● **The problem**
Please copy each line below that contains the word "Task".

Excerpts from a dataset
BEGIN

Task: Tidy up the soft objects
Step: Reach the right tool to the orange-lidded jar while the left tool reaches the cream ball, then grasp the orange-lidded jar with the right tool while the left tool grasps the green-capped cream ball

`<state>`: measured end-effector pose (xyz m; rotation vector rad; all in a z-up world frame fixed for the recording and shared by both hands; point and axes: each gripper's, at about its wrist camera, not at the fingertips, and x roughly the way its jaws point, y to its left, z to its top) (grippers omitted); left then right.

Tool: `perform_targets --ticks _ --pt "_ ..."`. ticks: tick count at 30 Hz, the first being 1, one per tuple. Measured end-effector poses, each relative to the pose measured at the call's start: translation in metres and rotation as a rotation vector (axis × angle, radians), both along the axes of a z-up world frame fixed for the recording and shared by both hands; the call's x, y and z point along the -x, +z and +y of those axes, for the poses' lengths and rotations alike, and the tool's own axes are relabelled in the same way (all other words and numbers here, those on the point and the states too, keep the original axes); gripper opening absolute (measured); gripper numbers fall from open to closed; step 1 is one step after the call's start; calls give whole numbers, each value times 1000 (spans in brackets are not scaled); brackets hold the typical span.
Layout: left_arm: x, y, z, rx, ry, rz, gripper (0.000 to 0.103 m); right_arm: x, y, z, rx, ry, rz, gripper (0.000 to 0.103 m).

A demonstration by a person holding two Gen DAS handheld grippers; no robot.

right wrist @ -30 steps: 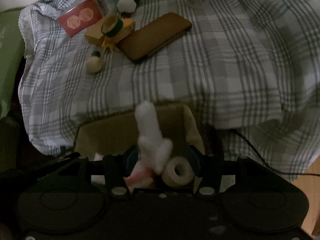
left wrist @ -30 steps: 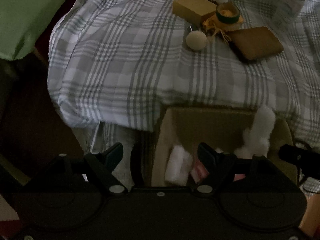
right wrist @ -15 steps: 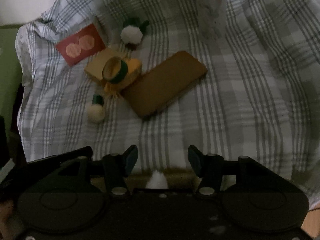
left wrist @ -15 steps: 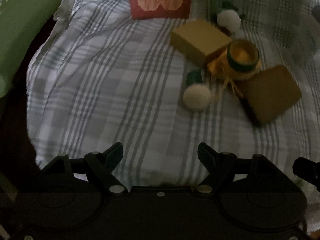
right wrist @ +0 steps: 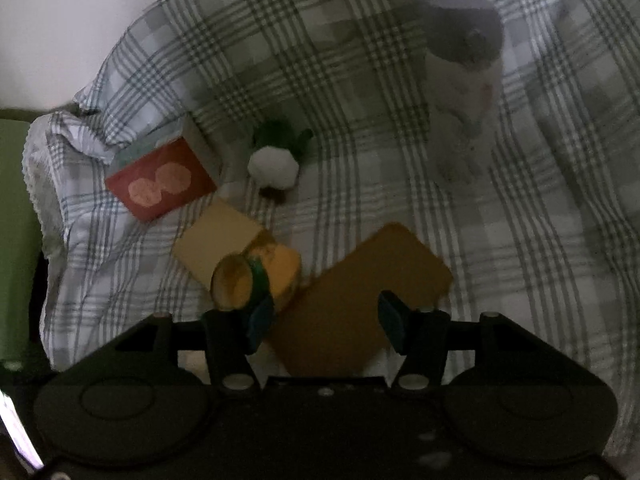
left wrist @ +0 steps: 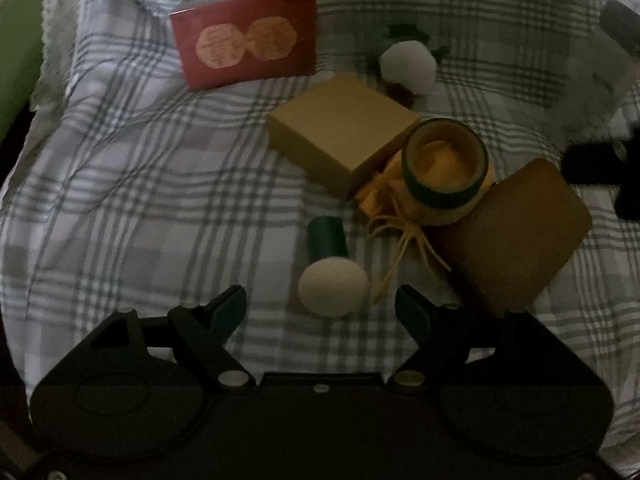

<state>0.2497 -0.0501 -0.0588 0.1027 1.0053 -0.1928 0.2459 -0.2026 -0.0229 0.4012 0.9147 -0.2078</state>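
Plaid grey-and-white cloth (left wrist: 120, 208) covers the whole soft surface in the left wrist view, rumpled at the far left beside a green panel (left wrist: 16, 40); the room is dim. The left gripper (left wrist: 320, 304) hangs over the near part of the cloth with its jaws wide apart, holding nothing. A cream pompom with a green stem (left wrist: 333, 286) lies just beyond the gap between the fingers, slightly right of centre, its long axis running near to far with the ball end nearest and the stem pointing away. Farther off sit a tan box (left wrist: 340, 132), a yellow pouch with a green ring (left wrist: 446, 168) against it, a brown pad (left wrist: 516, 236) to the right, a red card (left wrist: 248, 40) at the far left, and a white pompom with green leaves (left wrist: 408, 64) beyond the box.

From the right wrist view the same cloth (right wrist: 520, 240) runs up to a pale wall (right wrist: 80, 20). The right gripper (right wrist: 324, 320) is spread open and empty above the brown pad (right wrist: 360, 292), whose long axis runs from near left to far right. The pouch (right wrist: 260, 276) touches the left finger's side. The white pompom (right wrist: 274, 166) lies well beyond, and a grey-and-white plush figure (right wrist: 464, 80) stands at the far right.
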Motion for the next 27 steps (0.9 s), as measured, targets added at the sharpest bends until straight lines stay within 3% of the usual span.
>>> perform_targets --ticks 6,11,16,27 --pt "-11 -8 1 -6 -8 6 77 -26 -8 -4 0 8 16 58" --pt "-12 -7 16 -23 20 -13 77 -25 -15 -1 -12 27 19 58" --pt "-14 -2 35 17 31 -11 82 -16 -18 16 -1 88 -21 58" --pt "-15 8 63 35 110 -41 84 -4 -20 74 227 252 -168 58"
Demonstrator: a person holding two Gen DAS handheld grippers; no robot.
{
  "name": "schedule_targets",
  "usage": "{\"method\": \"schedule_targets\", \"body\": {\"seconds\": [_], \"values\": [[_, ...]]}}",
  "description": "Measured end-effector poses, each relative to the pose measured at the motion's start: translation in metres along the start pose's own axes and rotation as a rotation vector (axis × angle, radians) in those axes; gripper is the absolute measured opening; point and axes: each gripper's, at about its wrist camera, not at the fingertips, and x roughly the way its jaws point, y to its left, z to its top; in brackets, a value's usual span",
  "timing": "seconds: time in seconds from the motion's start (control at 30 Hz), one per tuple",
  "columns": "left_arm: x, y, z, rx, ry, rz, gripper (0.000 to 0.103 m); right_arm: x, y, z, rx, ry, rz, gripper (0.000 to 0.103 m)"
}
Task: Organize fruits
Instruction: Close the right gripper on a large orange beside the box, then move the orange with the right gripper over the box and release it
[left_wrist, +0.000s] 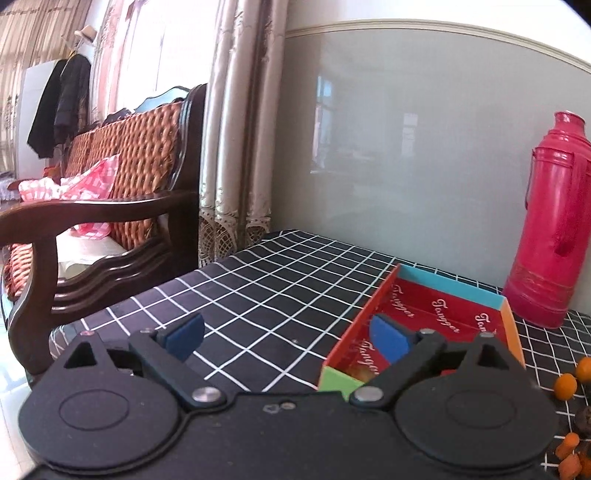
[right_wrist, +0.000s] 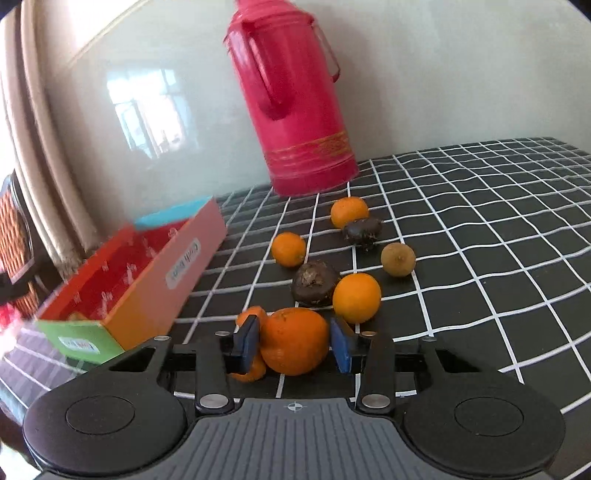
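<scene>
The right gripper (right_wrist: 293, 345) is pinching a large orange (right_wrist: 294, 340) between its blue pads, with a smaller orange piece (right_wrist: 251, 371) lying just beside its left pad. More oranges (right_wrist: 357, 297) and dark brown fruits (right_wrist: 314, 283) are sitting behind it on the checked tablecloth (right_wrist: 480, 229), in front of the red flask (right_wrist: 295, 96). The open box (right_wrist: 162, 273) is lying toward the left edge. The left gripper (left_wrist: 288, 338) is hovering with fingers spread wide, holding nothing, beside that box (left_wrist: 436, 317).

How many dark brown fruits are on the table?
2. One brown fruit lies mid-pile beside an orange; the other brown one lies farther back, touching the orange near the red flask. More may be hidden.
</scene>
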Motion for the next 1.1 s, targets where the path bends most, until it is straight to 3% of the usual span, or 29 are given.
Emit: {"method": "schedule_targets", "body": {"seconds": [0.17,0.37,0.53,0.77,0.87,0.9,0.93,1.07,1.1], "values": [[0.004,0.016,0.002,-0.052,0.027,0.025,0.091,-0.015,0.035,0.012,-0.107,-0.095,0.127,0.041],[0.005,0.03,0.002,-0.073,0.038,0.053,0.091,0.008,0.093,0.021,-0.24,-0.089,0.275,0.042],[0.008,0.041,0.002,-0.095,0.045,0.078,0.091,0.036,0.13,0.01,-0.344,-0.022,0.311,0.042],[0.01,0.05,0.003,-0.112,0.052,0.089,0.091,0.051,0.139,-0.002,-0.388,0.011,0.301,0.042],[0.011,0.049,0.003,-0.113,0.058,0.088,0.091,0.049,0.137,-0.001,-0.367,-0.007,0.311,0.058],[0.011,0.049,0.003,-0.114,0.059,0.085,0.091,0.046,0.135,0.0,-0.357,-0.026,0.309,0.075],[0.011,0.048,0.003,-0.113,0.059,0.085,0.091,0.043,0.133,0.001,-0.347,-0.048,0.307,0.084],[0.009,0.04,0.002,-0.09,0.051,0.078,0.091,0.02,0.121,0.013,-0.331,-0.145,0.28,0.087],[0.008,0.037,0.002,-0.08,0.046,0.073,0.091,0.013,0.116,0.015,-0.326,-0.174,0.253,0.097]]}}
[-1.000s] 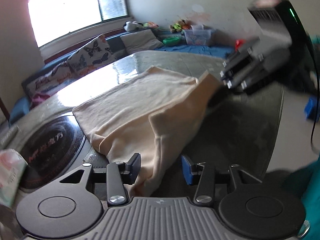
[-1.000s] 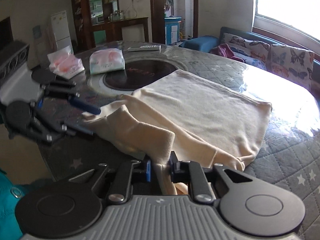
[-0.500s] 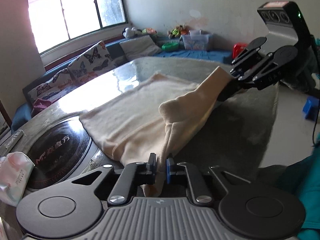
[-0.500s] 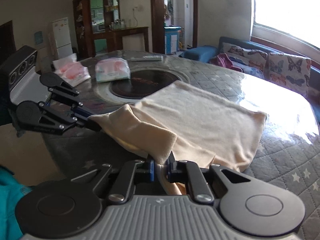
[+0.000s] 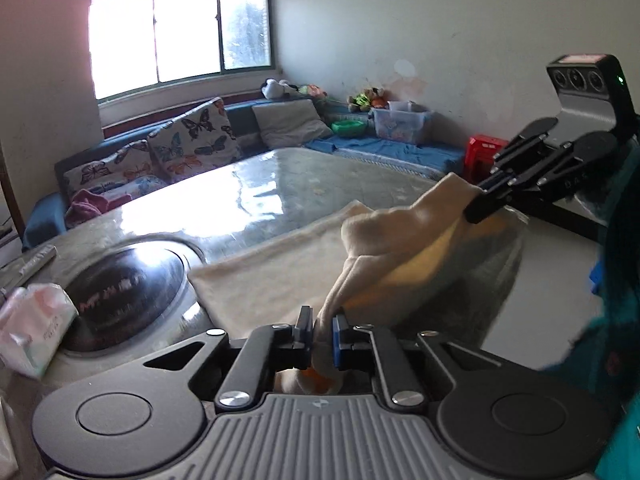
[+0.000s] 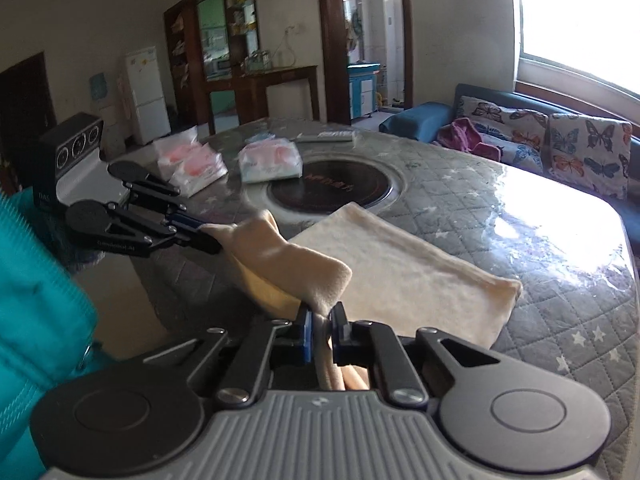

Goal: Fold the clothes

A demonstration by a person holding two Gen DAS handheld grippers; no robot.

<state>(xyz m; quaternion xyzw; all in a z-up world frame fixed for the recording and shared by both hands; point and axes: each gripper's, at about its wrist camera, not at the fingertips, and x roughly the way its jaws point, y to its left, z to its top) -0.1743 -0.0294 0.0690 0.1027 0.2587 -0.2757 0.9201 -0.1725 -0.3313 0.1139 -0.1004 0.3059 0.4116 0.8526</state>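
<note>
Both grippers have risen since the earlier frames and carried the near edge of the cream garment up off the counter; the left gripper, which stood wide apart before, is now pressed together on the cloth.

From the left wrist view, the fabric runs straight out between the left gripper's pads, so this gripper is clamped on one corner of the hem. Ahead and to the right of it, the right gripper pinches the other corner. The right wrist view confirms it: the right gripper is closed on a bunch of cloth, and the left gripper holds its corner ahead and to the left.

The edge hangs between the two grippers in a soft sag, because they are not pulled far apart. The rest of the garment lies flat on the counter beyond both grippers, just before the dark round hob. I judge that holding two corners at once keeps the edge straight, so it can be carried forward over the flat part for a clean fold. The tissue packs lie further beyond the hob, well clear of the cloth.
</note>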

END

● **Answer to this problem**
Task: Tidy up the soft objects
Task: Organize fruits

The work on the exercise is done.